同社の事業概要について説明したCQCの最高事業責任者(Chief Business Officer)のデニース・ラフナー氏は「量子コンピューティング市場には大きなビジネスチャンスがある。2024年には市場規模が2億8300万ドルに成長するだろう」と話した。
「今後5年間は、戦略的パートナーシップやさまざまなコラボレーションが、量子コンピューティング市場において大きな収益源になる」(ラフナー氏)
同社は2014年に英ケンブリッジ大学の起業支援プログラム「Accelerate Cambridge」によって設立された企業で、従業員約85人のうち60人が科学者という技術志向のベンチャーだ。

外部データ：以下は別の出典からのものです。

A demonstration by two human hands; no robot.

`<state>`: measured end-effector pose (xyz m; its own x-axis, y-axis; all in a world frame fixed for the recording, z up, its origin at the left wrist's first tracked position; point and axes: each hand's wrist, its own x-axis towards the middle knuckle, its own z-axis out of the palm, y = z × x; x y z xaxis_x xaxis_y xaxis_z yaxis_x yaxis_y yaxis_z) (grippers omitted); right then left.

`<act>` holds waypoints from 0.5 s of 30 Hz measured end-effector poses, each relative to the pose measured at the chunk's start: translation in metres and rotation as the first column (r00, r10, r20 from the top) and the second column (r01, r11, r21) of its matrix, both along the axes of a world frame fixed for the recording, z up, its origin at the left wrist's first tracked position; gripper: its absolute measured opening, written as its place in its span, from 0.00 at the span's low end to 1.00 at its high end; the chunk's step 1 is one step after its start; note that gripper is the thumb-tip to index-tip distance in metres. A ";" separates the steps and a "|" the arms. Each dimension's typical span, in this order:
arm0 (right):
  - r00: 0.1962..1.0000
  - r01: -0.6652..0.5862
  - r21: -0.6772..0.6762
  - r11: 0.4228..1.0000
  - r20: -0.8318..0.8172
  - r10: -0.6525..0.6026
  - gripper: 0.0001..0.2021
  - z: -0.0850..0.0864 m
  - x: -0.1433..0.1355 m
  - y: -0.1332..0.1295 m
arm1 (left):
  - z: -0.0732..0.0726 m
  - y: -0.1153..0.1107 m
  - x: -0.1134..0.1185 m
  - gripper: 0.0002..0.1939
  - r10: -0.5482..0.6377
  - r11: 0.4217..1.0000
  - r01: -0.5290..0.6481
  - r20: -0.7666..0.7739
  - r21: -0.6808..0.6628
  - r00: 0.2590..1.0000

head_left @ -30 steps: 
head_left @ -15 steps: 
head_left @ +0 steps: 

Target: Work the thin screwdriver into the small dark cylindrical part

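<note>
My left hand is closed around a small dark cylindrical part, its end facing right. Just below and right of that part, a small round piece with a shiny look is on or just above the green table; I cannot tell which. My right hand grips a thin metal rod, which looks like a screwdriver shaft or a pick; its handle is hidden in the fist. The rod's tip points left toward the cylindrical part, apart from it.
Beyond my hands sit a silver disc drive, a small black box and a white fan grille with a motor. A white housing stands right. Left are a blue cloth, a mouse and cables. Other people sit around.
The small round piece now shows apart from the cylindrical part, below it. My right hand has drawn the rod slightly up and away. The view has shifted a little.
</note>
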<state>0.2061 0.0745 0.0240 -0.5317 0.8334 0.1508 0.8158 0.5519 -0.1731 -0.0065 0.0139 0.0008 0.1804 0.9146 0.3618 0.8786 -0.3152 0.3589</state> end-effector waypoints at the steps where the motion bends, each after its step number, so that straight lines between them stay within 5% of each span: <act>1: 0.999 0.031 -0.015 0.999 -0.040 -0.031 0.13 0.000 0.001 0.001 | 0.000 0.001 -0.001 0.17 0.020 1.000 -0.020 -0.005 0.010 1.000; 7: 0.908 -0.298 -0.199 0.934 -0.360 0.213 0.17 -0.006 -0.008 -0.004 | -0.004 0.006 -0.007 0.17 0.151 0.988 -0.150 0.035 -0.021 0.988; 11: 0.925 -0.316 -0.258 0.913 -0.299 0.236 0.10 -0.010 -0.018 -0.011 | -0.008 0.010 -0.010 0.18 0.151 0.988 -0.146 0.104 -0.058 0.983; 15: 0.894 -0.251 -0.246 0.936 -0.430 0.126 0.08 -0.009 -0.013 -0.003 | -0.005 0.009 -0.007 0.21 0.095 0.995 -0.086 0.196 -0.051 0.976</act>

「サイバーセキュリティ」「量子ソフトウェア開発プラットフォーム」「量子化学」「量子機械学習」「最適化」「量子自然言語処理」の6つの中核分野に取り組み、世界各国の研究機関や企業とのパートナー関係や協業関係の下、多数の学術論文を発表している。
同社は、2019年3月に量子暗号デバイス「IronBridge」を製品化し、室温で動作するアプライアンス製品として提供している他、各社の量子コンピュータ用のコンパイラ兼プログラミング環境になるソフトウェア「t|ket>」を開発、提供する。
日本での事業展開について説明を行ったCQCジャパンの結解秀哉(けっけしゅうや)社長は、日本市場について「さまざまな業界から世界をリードする企業が集中」「R&Dに積極的」「700以上の大学と多くの研究機関」「優れた科学者・エンジニア」「アジア地域へのアクセス」といった条件が整っていることを指摘した。同社は今後、国内でIronBridgeを軸としたサイバーセキュリティ分野を中心に、量子化学や量子機械学習にも優先的に取り組むとしている。
CQCが発表を行ったのと同じ12月19日の午前中には、東京大学とIBMが「Japan-IBM Quantum Partnership」の設立に向けて検討を開始すると発表した。このパートナーシップを受け、IBMは現在米国内で15台が稼働中だという同社のゲート型量子コンピュータ「IBM Q System One」を日本アイ・ビー・エム(以下、日本IBM)の拠点に設置、運用するという。
また、東京大学本郷キャンパス内に、次世代量子コンピュータ向けのハードウェアを含む技術開発のために「量子システム開発センター」を設置し、ここに開発用機器としてIBM Q Systemをベースとした開発用機材を設置する予定だという。これらの計画が実現すれば、計2台のゲート型量子コンピュータが国内で稼働することになる。